About this task =>
Find the line with "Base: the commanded" in the records below. Output exactly from there until after the line with "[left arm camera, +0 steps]", without pictures.

The data =>

_ _ _

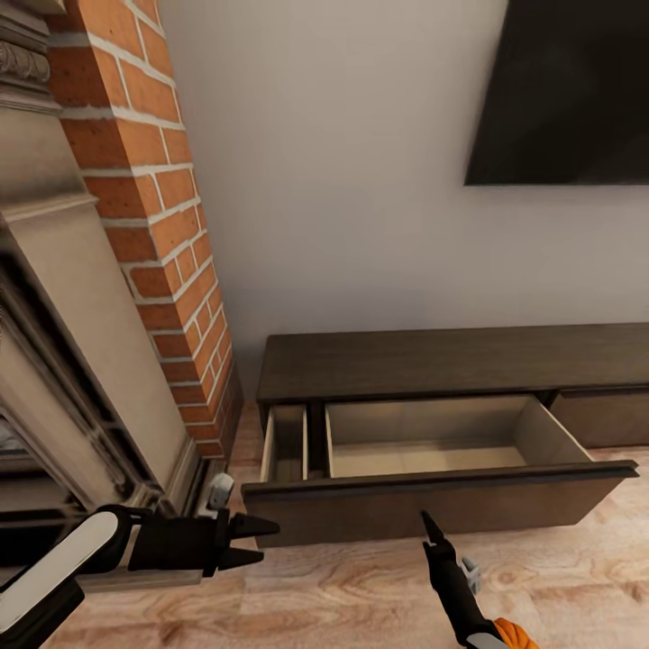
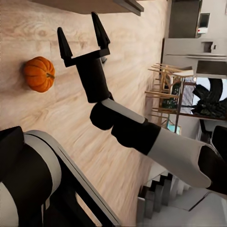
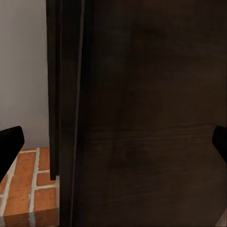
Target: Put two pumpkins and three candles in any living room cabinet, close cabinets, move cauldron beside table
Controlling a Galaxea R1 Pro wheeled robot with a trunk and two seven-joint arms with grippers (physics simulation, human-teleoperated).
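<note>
Beside brick, the dark wood-grain cabinet (image 1: 451, 361) stands with drawer out — ribbed pumpkin (image 2: 39, 74) on planks; both claws — left (image 1: 261, 541), right (image 2: 82, 35) — released.

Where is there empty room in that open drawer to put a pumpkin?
The wide compartment of the open drawer is bare between its beige walls. The narrow slot beside the brick column looks tight. The cabinet top is bare too.
</note>
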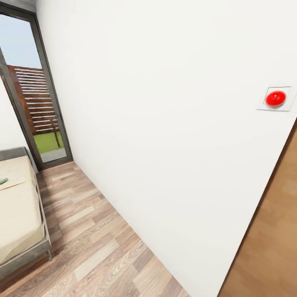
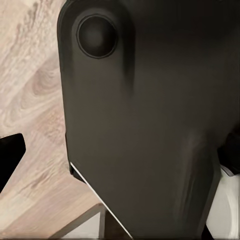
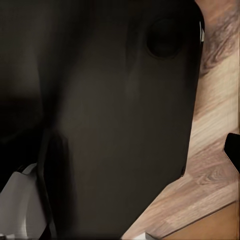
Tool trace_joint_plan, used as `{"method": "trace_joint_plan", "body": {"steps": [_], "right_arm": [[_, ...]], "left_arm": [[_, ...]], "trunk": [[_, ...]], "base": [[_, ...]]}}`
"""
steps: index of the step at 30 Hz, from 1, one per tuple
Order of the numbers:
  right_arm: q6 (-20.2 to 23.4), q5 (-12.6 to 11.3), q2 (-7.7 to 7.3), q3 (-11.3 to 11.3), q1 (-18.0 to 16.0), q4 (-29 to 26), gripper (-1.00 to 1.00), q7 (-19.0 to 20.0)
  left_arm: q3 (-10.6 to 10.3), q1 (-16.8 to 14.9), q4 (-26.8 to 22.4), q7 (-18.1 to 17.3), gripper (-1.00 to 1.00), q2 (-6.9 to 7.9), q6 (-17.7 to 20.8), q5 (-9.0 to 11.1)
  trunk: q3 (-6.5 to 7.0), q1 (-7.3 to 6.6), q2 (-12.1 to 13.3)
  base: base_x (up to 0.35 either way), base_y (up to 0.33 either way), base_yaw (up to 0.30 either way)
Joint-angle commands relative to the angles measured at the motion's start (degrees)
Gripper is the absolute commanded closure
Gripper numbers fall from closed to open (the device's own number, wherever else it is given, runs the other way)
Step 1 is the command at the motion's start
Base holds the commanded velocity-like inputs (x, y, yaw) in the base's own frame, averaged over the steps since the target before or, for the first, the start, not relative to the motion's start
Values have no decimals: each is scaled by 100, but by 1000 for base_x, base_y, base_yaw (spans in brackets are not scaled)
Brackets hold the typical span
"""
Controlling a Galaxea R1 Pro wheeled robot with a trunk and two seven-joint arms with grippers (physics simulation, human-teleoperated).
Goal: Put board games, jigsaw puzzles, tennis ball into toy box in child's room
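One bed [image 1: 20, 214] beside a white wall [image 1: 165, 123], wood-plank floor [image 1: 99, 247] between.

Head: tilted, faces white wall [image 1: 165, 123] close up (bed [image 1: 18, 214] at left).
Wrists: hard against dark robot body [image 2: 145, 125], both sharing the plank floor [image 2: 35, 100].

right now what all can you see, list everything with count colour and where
bed: 1, beige mattress on a grey frame, left edge of the head view
flat item on the bed: 1, partly cut off, a bit of green showing, too little visible to name
floor: 1, wood planks, running from the bed to the wall
wall: 1, white, fills the middle and right
glass door: 1, dark frame, far left, with a slatted brown fence and grass outside
wall button: 1, red dome on a white plate, upper right
brown panel: 1, lower right corner
robot's body: dark casing close to both wrist cameras, above wood floor
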Motion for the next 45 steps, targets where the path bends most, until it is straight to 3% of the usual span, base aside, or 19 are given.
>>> {"method": "trace_joint_plan", "body": {"steps": [1,16,33,45], "right_arm": [[-3,2,0,0,-1,0,-100,-4],[-3,-16,-1,-12,-1,0,-100,-4],[4,-15,-107,-9,-1,0,-100,-8],[-5,-41,-60,-33,-1,0,-100,-9]], "left_arm": [[2,-1,-1,-1,-100,-1,1,2],[0,-1,-2,-1,-100,12,-7,-6],[1,-1,-2,8,-100,18,-277,-6],[0,-1,-123,13,-100,33,-282,-6]], "trunk": [[15,-23,39],[284,-352,640],[589,-725,1322],[804,-989,1804]], "base": [[0,0,278],[0,0,254],[0,0,12],[0,0,0]]}}
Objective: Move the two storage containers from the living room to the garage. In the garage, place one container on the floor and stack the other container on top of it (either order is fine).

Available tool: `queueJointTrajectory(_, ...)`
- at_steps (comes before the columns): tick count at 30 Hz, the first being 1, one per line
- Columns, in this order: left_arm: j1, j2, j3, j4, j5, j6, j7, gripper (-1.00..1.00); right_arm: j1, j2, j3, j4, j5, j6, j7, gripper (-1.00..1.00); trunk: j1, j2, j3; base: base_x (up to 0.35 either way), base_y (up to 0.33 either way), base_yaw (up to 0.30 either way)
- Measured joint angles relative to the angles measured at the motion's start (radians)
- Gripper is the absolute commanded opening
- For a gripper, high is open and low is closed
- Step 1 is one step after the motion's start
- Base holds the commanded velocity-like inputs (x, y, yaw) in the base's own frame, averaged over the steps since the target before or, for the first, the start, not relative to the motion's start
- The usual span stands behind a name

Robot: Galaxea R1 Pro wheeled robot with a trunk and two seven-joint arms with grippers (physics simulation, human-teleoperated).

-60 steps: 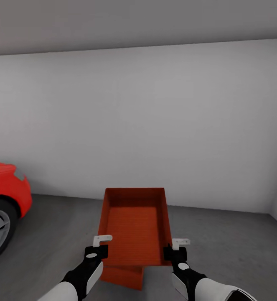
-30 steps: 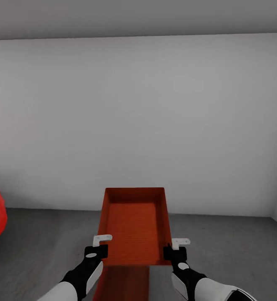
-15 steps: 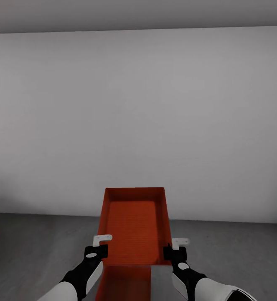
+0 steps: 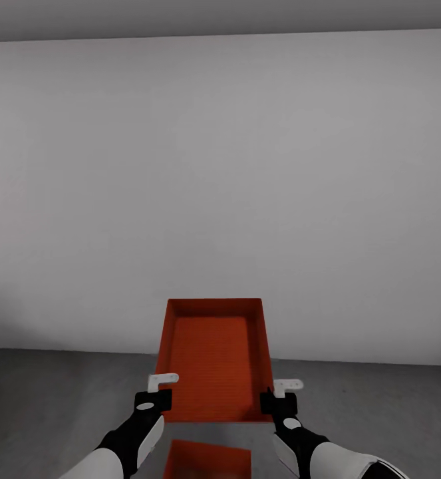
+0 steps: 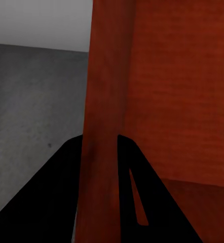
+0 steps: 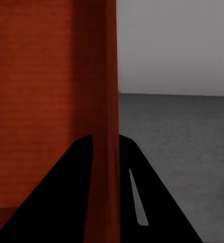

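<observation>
The robot holds up an orange-red storage container [image 4: 213, 359], a thin-walled open box with no lid. The left gripper [image 4: 155, 398] pinches its left wall and the right gripper [image 4: 278, 401] pinches its right wall. A second orange-red container [image 4: 207, 460] sits below on the rough grey garage floor [image 4: 54, 399], near a plain white wall [image 4: 220, 186].

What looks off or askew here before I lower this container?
Nothing stands out. The held storage container sits level, left gripper and right gripper each clamped on a side wall. The second container rests on the grey garage floor just below, roughly lined up but nearer the robot.
</observation>
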Motion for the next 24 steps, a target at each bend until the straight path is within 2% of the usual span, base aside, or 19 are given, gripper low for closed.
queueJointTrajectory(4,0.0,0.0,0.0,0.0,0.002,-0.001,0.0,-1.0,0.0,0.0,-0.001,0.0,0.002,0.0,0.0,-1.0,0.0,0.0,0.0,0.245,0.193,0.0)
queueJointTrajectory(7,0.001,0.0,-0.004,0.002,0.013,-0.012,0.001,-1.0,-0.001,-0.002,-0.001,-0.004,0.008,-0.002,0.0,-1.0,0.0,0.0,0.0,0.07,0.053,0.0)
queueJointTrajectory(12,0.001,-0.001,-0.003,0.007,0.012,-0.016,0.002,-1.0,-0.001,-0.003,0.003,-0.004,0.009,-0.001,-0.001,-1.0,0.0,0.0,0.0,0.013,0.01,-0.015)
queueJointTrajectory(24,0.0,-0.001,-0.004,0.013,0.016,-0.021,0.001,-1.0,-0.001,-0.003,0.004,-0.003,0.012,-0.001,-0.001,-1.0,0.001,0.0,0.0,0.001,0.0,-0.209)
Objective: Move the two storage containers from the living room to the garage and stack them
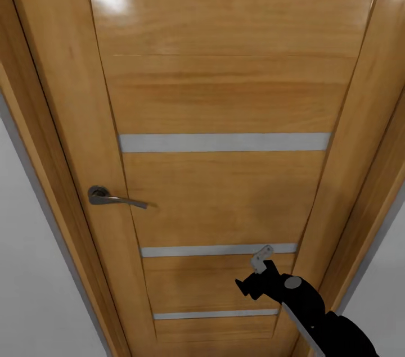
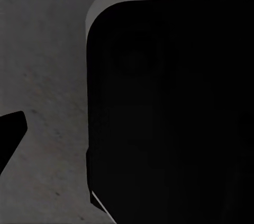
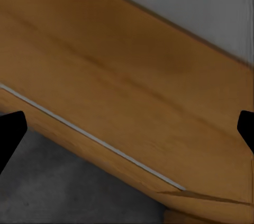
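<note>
Both storage containers are out of view. A closed wooden door (image 1: 225, 93) with a metal lever handle (image 1: 115, 197) stands right in front of me. My right gripper (image 1: 260, 268) is raised close to the door's lower right panel. In the right wrist view this gripper (image 3: 127, 134) is open with nothing between its fingers, and it faces the door's wood (image 3: 121, 75). One fingertip (image 2: 10, 134) of my left gripper shows at the picture's edge over dark grey mottled floor (image 2: 47, 75), beside my own dark body (image 2: 169, 107); nothing is held.
The door frame (image 1: 56, 177) and pale walls (image 1: 28, 289) close in on both sides. Three thin silver strips (image 1: 225, 142) cross the door. Grey floor (image 3: 63, 192) lies below the door's bottom edge.
</note>
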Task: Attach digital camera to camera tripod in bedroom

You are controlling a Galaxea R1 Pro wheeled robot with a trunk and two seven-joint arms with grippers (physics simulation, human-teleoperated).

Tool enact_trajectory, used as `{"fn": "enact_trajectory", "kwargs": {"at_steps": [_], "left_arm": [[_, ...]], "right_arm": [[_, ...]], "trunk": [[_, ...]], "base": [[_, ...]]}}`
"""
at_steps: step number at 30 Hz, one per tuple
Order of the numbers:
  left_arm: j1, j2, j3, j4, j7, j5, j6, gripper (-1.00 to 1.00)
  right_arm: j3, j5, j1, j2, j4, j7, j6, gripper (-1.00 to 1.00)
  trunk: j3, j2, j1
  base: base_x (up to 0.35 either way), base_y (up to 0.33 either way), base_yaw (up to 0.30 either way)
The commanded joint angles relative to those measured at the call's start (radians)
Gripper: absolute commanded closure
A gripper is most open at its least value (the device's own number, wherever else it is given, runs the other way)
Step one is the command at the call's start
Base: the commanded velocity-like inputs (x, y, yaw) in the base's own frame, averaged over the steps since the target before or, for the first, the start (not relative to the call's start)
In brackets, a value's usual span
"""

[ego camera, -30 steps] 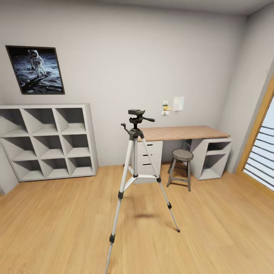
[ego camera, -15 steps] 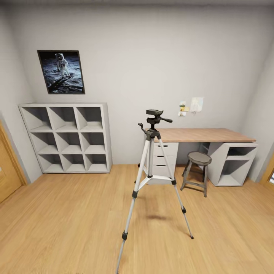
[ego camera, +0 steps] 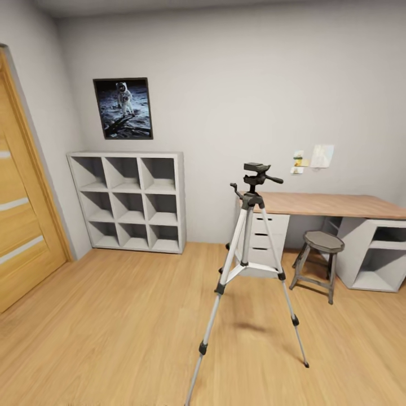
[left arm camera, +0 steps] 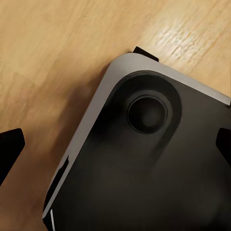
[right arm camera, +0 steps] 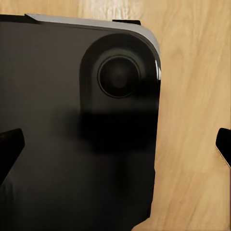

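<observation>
Cut off: the camera tripod (ego camera: 248, 265) is losing its near leg at the lower edge of the head view.
Left pincer (left arm camera: 115, 142): two dark fingertips are showing far apart, holding nothing, above the robot's dark base (left arm camera: 154, 163).
Right pincer (right arm camera: 115, 142): tips are also standing wide apart and empty over the dark base (right arm camera: 57, 134).
Tripod: standing upright on the light wood floor (ego camera: 113, 327), well apart from both pincers.
Room: from the tripod, the desk (ego camera: 332, 206) and stool (ego camera: 317, 256) are standing behind, the white shelf (ego camera: 128, 200) and astronaut poster (ego camera: 123, 108) toward the oak door (ego camera: 22, 225).

Camera tripod (ego camera: 248, 265) mid-floor, desk (ego camera: 332, 204) behind, shelf (ego camera: 132, 201) left, stool (ego camera: 318, 264) right
</observation>
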Motion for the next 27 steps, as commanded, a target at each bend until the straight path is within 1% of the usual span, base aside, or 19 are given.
{"fn": "enact_trajectory", "kwargs": {"at_steps": [1,10,27], "left_arm": [[0.0,0.0,-0.003,-0.001,0.001,0.01,-0.001,-1.0],[0.0,0.0,-0.003,-0.001,0.001,0.009,-0.001,-1.0],[0.0,0.001,-0.003,-0.001,0.001,0.013,0.0,-1.0]], "right_arm": [[0.001,0.001,0.0,0.0,0.0,0.0,-0.005,-1.0],[0.001,0.0,0.0,0.0,0.0,0.0,-0.017,-1.0],[-0.002,0.0,0.0,0.0,-0.001,-0.001,-0.008,-1.0]], "trunk": [[-0.001,0.0,0.0],[-0.001,0.0,0.0],[-0.001,0.0,0.0]], "base": [[0.0,0.0,0.267],[0.0,0.0,0.267],[0.0,0.0,0.268]]}}
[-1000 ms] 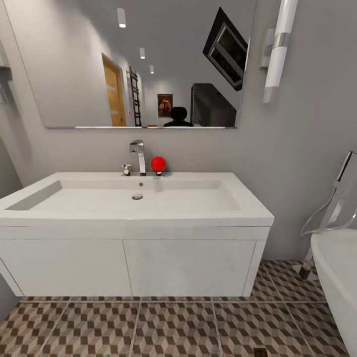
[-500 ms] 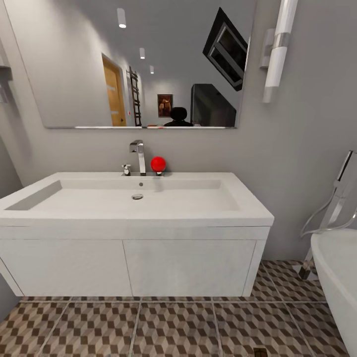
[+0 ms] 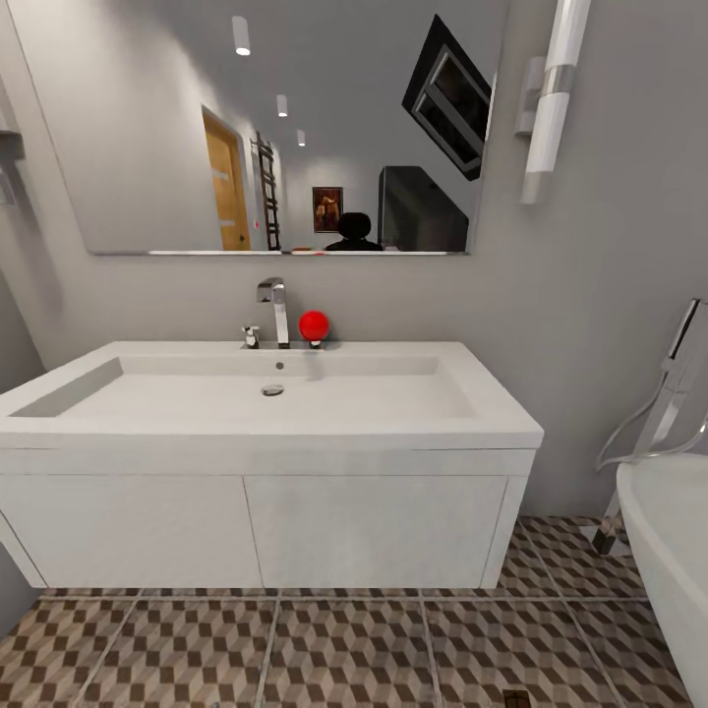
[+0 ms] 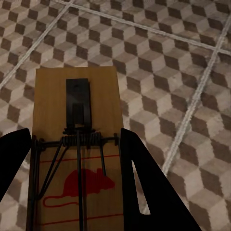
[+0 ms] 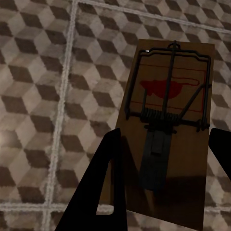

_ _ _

Output of the task =>
Base: the commanded velocity-like inputs (x, y, yaw) in the base's own frame, averaged over the steps since the target before or, for the first, the start (not relative to the call's start)
In brackets, a value's usual span
"""

[ego camera, -30 steps] 
[ego camera, -15 steps] 
[ego camera, +0 steps] 
[left arm camera, +0 steps] 

The exercise was answered completely.